Verse 13 is tricky, and one that many folks have interpreted in wacky ways, especially in pairing it with Romans 4:15 where it says, "where there is no law there is no transgression." Paul tells us though that sin was going on in the world between the time of the fall, and the time when the law was written down, so those without the law are still transgressing. However, Paul's idea here is not to confuse us! His objective is to point out that death reigned, even during a time when the people had no way to tell their sin besides what was written on their hearts. We need to realize that we are all dying and that death reigns. If you didn't read the sermon notes on original sin from last week, I encourage you to do so here.
We've been talking a lot about how Adam was a picture, or type, of Christ. His flannel-graph. The scriptures are full of parables designed to get the main point across and if we draw out every detail trying to make it mean something, we're going to have inconsistencies or get side tracked and lose the point.

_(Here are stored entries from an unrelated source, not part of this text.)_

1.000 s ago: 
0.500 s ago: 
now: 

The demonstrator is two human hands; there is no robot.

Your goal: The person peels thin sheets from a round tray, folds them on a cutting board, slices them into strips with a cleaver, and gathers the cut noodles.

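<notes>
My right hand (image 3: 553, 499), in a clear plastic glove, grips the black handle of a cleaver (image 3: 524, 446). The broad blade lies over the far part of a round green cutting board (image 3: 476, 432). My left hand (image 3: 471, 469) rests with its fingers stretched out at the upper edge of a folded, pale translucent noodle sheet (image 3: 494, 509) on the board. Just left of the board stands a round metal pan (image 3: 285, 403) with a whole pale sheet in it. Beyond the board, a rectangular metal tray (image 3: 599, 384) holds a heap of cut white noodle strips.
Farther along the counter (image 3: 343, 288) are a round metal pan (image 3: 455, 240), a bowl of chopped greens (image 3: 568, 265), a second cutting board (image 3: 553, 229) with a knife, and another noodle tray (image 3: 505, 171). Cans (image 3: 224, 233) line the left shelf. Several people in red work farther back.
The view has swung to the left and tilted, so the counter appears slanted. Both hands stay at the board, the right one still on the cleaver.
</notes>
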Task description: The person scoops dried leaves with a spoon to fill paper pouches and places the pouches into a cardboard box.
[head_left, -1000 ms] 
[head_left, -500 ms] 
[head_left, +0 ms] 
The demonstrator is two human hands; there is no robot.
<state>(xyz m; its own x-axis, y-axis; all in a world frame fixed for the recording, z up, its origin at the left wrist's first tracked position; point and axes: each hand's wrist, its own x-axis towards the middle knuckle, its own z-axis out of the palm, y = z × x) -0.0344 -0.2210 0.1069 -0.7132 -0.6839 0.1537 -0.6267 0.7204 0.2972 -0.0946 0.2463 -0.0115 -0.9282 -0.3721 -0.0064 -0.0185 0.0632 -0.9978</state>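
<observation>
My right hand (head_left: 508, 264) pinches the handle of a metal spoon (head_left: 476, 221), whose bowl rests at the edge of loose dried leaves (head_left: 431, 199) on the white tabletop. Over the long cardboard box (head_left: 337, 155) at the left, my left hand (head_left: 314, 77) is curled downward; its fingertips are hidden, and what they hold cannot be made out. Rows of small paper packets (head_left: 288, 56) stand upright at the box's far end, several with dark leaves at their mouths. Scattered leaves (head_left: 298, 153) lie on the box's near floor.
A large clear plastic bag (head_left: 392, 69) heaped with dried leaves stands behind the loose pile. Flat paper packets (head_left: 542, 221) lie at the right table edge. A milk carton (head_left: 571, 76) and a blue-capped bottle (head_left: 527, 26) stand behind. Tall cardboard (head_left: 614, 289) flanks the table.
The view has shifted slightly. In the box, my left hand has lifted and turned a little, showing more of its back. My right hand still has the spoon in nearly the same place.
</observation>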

So, Paul spends verses 15-17 contrasting the ways that Adam and Christ were different so that we don't lose sight of just how great Christ's love for us is. What Adam did, Jesus' grace far surpassed. This passage points out 4 dissimilarities:
1) Verse 15, there is a dissimilarity in the nature or character of their actions. Adam offended. He had an obligation to stand and he failed. This word offended is the same Hebrews 6 uses to describe those who fall away. We must understand that Adam was obligated to obey and he did not, but Christ was under absolutely no obligation to save us, yet he did. His was a free gift. We often presume on God and, yeah duh, of course he's gonna save people. But He didn't have to. That's His grace. We need to train our expectations of how we should be thinking about God so we don't presume on His grace and get angry when we are handed a less-than-desirable lot in life. God doesn't owe me a thing. Doesn't this make God's grace all the sweeter?

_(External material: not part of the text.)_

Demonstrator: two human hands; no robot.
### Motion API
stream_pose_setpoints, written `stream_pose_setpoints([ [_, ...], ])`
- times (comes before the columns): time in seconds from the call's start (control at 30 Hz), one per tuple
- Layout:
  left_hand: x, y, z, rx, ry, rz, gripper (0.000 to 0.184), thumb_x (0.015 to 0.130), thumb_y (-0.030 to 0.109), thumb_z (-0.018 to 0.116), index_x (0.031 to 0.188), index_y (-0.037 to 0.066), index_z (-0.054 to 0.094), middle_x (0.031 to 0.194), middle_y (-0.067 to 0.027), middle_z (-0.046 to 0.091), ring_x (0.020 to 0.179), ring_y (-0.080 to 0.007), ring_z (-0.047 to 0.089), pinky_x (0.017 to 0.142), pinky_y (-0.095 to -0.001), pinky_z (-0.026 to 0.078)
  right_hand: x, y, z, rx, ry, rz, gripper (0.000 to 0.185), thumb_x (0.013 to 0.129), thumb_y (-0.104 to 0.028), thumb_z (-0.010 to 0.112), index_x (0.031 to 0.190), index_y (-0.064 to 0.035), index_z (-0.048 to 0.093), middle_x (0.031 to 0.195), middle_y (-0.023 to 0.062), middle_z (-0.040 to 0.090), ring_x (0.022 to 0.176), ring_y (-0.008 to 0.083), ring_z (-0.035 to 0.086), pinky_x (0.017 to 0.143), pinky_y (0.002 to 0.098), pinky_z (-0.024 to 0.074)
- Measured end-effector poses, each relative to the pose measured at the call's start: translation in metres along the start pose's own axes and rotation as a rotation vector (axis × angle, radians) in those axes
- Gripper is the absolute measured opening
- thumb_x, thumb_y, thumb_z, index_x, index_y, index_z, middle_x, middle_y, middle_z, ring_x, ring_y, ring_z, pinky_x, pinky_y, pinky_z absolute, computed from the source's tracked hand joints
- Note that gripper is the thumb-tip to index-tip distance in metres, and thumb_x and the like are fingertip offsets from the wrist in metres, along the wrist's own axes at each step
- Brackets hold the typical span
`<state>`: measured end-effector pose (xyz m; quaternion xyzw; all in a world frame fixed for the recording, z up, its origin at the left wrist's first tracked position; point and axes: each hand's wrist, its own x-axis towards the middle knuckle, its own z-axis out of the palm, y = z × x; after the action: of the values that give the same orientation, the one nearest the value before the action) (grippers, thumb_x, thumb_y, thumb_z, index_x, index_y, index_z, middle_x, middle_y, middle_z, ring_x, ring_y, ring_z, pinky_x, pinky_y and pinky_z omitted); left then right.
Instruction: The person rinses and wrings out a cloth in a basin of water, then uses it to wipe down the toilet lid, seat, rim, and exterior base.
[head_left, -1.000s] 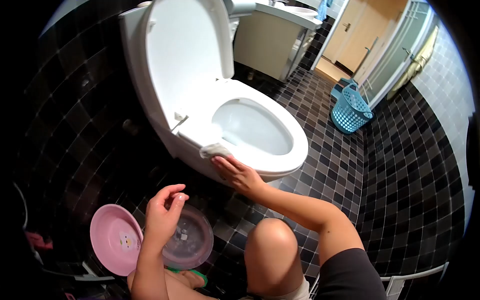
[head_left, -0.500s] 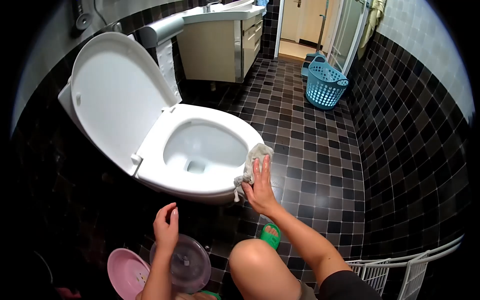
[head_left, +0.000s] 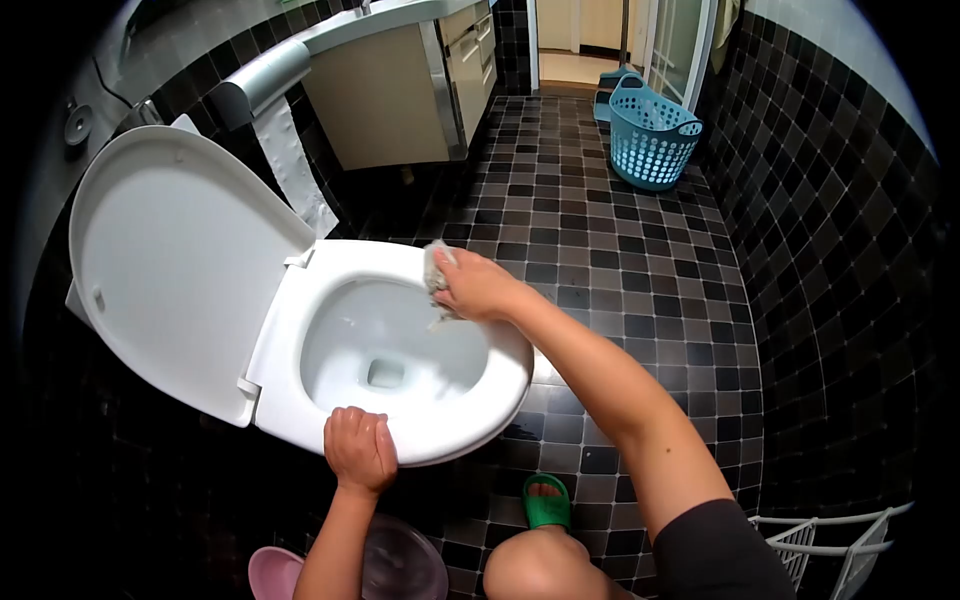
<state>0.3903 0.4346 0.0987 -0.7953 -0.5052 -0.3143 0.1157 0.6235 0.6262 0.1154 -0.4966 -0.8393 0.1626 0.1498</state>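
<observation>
A white toilet seat [head_left: 440,425] lies flat on the bowl, and its lid [head_left: 180,270] leans back, raised. My right hand [head_left: 478,286] is closed round a wet-looking grey cloth [head_left: 436,272], pressing it on the far side of the seat. Part of the cloth hangs over the inner edge toward the bowl [head_left: 345,340]. At the near side, my left hand [head_left: 360,448] has its fingers together and curled over the seat's edge. Its thumb lies alongside, and its fingertips rest on the white surface.
Toilet paper [head_left: 290,160] hangs from a silver holder [head_left: 262,82] beside the vanity cabinet [head_left: 380,95]. A blue laundry basket [head_left: 652,145] stands near the doorway. Below my left arm are a pink basin [head_left: 275,573] and a clear basin [head_left: 405,562]. A white rack [head_left: 840,535] is at lower right.
My right hand has carried the cloth from the seat's front rim to its far side, gripping it more tightly. My left hand has risen from above the basins onto the near edge.
</observation>
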Motion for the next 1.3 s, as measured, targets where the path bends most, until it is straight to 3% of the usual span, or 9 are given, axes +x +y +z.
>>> stream_pose_setpoints([
  [0.1,0.0,-0.003,0.001,0.005,-0.021,0.001,0.016,0.081,0.015,0.049,0.075,0.004,0.06,0.075,-0.0118,0.052,0.071,-0.0303,0.048,0.067,-0.0407,0.038,0.058,-0.028,0.01,-0.257,-0.09,-0.092,0.083,0.082,-0.043,0.064,0.146,-0.0045,0.028,0.136,0.0225,0.043,0.126,0.0337,0.045,0.103,0.0404,0.0382],
  [0.37,0.002,-0.001,-0.001,-0.002,-0.024,-0.022,0.014,0.077,0.015,0.05,0.075,0.005,0.059,0.078,-0.0106,0.054,0.074,-0.0292,0.049,0.07,-0.0397,0.039,0.118,-0.054,0.024,-0.147,-0.099,-0.111,0.086,0.081,-0.049,0.063,0.148,-0.0103,0.026,0.138,0.0168,0.044,0.127,0.0308,0.044,0.104,0.0406,0.0364],
  [0.67,0.001,0.001,-0.004,0.007,-0.013,-0.038,0.013,0.077,0.015,0.051,0.078,0.008,0.061,0.086,-0.0086,0.059,0.082,-0.029,0.052,0.075,-0.04,0.039,-0.055,-0.015,-0.002,-0.003,0.166,0.13,0.065,0.089,-0.033,0.056,0.139,-0.0002,0.032,0.128,0.0216,0.047,0.119,0.0361,0.048,0.1,0.0433,0.0396],
  [0.83,0.001,0.007,-0.013,0.001,-0.093,0.009,0.019,0.084,0.023,0.054,0.086,0.007,0.064,0.09,-0.0074,0.061,0.091,-0.0284,0.054,0.081,-0.0412,0.038,-0.151,-0.037,0.045,0.258,0.402,0.255,0.066,0.092,-0.028,0.055,0.143,0.0057,0.028,0.143,0.0332,0.028,0.132,0.0489,0.029,0.11,0.049,0.0276],
  [0.87,-0.002,0.0,-0.015,0.02,-0.247,0.036,0.041,0.084,0.044,0.06,0.1,0.006,0.063,0.096,-0.0082,0.061,0.099,-0.0287,0.053,0.088,-0.0409,0.037,-0.165,-0.045,0.056,0.365,0.507,0.247,0.064,0.093,-0.026,0.054,0.143,0.0055,0.028,0.143,0.0322,0.028,0.132,0.0477,0.03,0.11,0.0472,0.0278],
  [0.97,-0.003,0.001,-0.027,0.048,-0.327,0.169,0.064,0.079,0.058,0.062,0.112,0.003,0.058,0.1,-0.0117,0.061,0.103,-0.0308,0.052,0.091,-0.0432,0.037,-0.194,-0.052,0.075,0.659,0.632,0.255,0.056,0.095,-0.022,0.051,0.14,0.0048,0.033,0.14,0.0286,0.036,0.129,0.0418,0.037,0.108,0.0422,0.031],
  [1.0,0.002,0.008,-0.039,0.012,-0.476,0.103,0.079,0.073,0.061,0.068,0.121,0.001,0.053,0.115,-0.0185,0.057,0.111,-0.0353,0.05,0.098,-0.0464,0.034,-0.205,-0.055,0.076,0.839,0.625,0.282,0.051,0.095,-0.021,0.049,0.138,0.0043,0.038,0.136,0.026,0.043,0.125,0.0371,0.044,0.106,0.039,0.0339],
  [1.13,0.009,0.003,-0.037,0.018,-0.573,0.082,0.079,0.066,0.055,0.077,0.119,0.002,0.054,0.114,-0.0188,0.057,0.11,-0.0361,0.05,0.095,-0.0446,0.038,-0.246,-0.053,0.069,1.114,0.581,0.399,0.034,0.098,-0.024,0.049,0.12,0.0004,0.054,0.11,0.0132,0.064,0.102,0.0214,0.059,0.092,0.0327,0.0434],
  [1.3,0.023,0.003,-0.053,0.058,-0.579,0.114,0.073,0.069,0.054,0.074,0.118,0.003,0.054,0.111,-0.0161,0.057,0.107,-0.0348,0.051,0.093,-0.0435,0.039,-0.269,-0.031,0.036,1.36,0.622,0.442,0.033,0.099,-0.023,0.048,0.121,0.0008,0.054,0.109,0.0064,0.062,0.096,0.0134,0.057,0.087,0.027,0.045],
])
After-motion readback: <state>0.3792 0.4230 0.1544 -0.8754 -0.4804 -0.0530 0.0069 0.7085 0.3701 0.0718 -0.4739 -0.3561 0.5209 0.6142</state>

2) There is a dissimilarity in their extent, verse 15. Adam brought us to death, so it follows that Christ would bring us to life, does it not? However, that is not what the text says. It says that grace and the gift of God abounded. Jesus doesn't just take us back to a pre-fall state. He doesn't just bring us back to physical life, the thing Adam's sin took away. Christ's grace gives us a positive righteousness that Adam did not have-- we are given eternal security, not probation with conditions like Adam. When we're stuggling with physical ailments, we need to remember this! In Christ we don't just have physical life over death, but we have been glorified as co-heirs with God's Son! Paul is using these dissimilarities to heighten the grace of Christ. In Him we have far surpassed the fall.
3) There is a dissimilarity in the amount of sin of which that came. Verse 16, "For the judgment which came from one offense resulted in condemnation, but the free gift which came from many offenses resulted in justification." Because Adam's one sin brought judgement to all, then there is none good, no not one, and everyone is guilty. We should expect God's wrath to be built up-- with this thought, Christ's free gift is all the more astounding. Christ paid for all my sins! Not just one, which on it's own is deserving of death. On the backdrop of many sins comes justification and life.

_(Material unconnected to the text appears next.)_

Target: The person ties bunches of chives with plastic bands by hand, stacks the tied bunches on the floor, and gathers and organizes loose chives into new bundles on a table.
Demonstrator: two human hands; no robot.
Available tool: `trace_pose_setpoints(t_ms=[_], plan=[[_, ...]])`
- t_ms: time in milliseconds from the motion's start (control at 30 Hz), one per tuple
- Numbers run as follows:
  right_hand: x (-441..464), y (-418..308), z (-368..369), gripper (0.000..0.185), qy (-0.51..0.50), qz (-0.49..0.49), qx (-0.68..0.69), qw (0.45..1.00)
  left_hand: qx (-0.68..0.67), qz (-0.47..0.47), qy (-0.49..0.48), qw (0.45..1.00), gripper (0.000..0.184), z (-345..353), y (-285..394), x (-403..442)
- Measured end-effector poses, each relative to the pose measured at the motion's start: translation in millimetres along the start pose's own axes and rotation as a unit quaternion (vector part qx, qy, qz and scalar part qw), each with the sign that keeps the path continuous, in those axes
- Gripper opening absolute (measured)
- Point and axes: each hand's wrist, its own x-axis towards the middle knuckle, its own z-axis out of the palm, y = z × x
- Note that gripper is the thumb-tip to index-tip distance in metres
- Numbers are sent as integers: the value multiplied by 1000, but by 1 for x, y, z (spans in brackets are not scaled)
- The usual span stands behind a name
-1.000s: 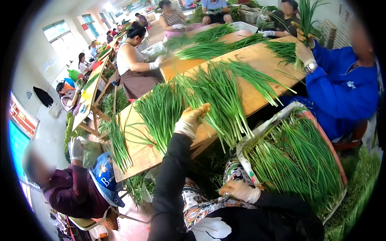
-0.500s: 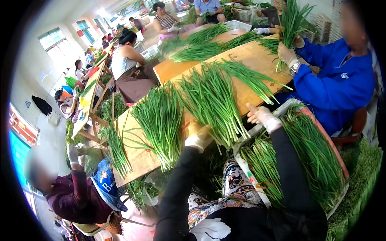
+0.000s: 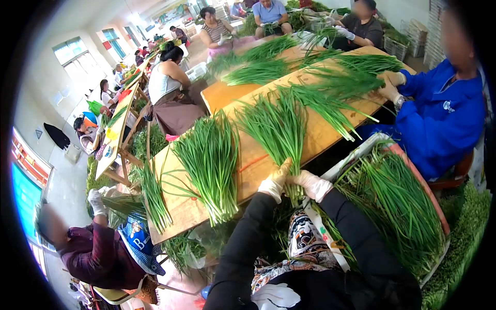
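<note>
My left hand (image 3: 275,182), in a pale glove, is closed round the lower stems of a bunch of long green stalks (image 3: 279,126) at the table's near edge. My right hand (image 3: 311,185), gloved too, grips the same bunch from the other side, touching the left. The leafy end lies fanned out on the wooden table (image 3: 251,173). Left of it rests a second bunch (image 3: 207,165), and a thin one (image 3: 155,199) is at the table's left end. Another loose bunch (image 3: 328,111) lies to the right.
A crate of stalks (image 3: 395,206) with a pale rim is beside my right arm. A co-worker in blue (image 3: 439,113) handles stalks at the right. A co-worker in dark red (image 3: 98,253) sits at the left. Several other people sit farther back.
My right hand has come up from my lap over the crate to the bunch. Both hands have closed on its stems and gathered them narrower. The blue-sleeved co-worker has lowered stalks to the table.
</note>
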Motion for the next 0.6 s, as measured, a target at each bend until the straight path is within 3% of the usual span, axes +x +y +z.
trace_pose_setpoints(t_ms=[67,133,167,200,267,300,333,433,467,533,600], plan=[[-5,-7,15,27,40,0,-19,999,12,-47,-10,999,50,17,47,-28],[-11,-17,24,25,49,16,-147,988,167,-36,-50,984,53,19,66,-33],[-15,-26,35,23,69,-15,-236,969,84,-5,-66,994,54,21,48,-16],[45,30,-13,39,81,-241,-480,840,84,0,-58,995,54,25,51,-14],[7,13,22,60,187,-249,-501,807,39,40,13,998,52,27,65,-20],[-27,-19,58,71,233,-96,-542,802,-56,83,14,995,43,33,80,-33],[-31,-13,54,68,239,-104,-566,782,-114,97,12,989,40,30,80,-29],[-16,2,29,71,248,-320,-571,715,-71,159,-17,984,34,28,101,-23],[-6,-3,14,69,219,-329,-573,718,-42,180,-10,983,33,30,105,-22],[3,-41,29,71,143,-409,-451,780,-51,248,46,966,35,43,123,-20],[3,-86,62,67,136,-430,-226,863,19,288,66,955,33,56,152,-20]])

4) There is a dissimilarity in the position that they leave us. Verse 17 completes the parentheses, "For if by the one man’s offense death reigned through the one, much more those who receive abundance of grace and of the gift of righteousness will reign in life through the One, Jesus Christ.)" This whole thing was to highlight God's grace! We expect to have death vs life, but actually it's death vs reigning in life.
We are subjects to death, but in Christ we are moved to a position of not just life, but of reigning as co-heirs in the kingdom with Him! We are not a slave to this earthly life, but we reign! We have conquered. Wow, what grace. Y'know, as young people, we often stuggle with finding "who we are"-- we hear, "follow your heart!" but we don't know our hearts. We are undecided, confused, unsure of ourselves. We like one thing one day and another thing another day and all the while we are trying to please others+ourfamilies+us. Should we follow our parent's instructions, step out on our own, and/or wrap our identity in our favorite boy? All these things are us not knowing who we are, which is natural. Romans helps us here. We are Christ's! All that we are and all we have and all we do should flow directly from our relationship with, and our standing before, Him. All this "death reigns, judgement comes, Adam's sin vs Christ's free gift" digression is there to draw attention to the surpassing greatness of God's grace. And wow, is that awesome.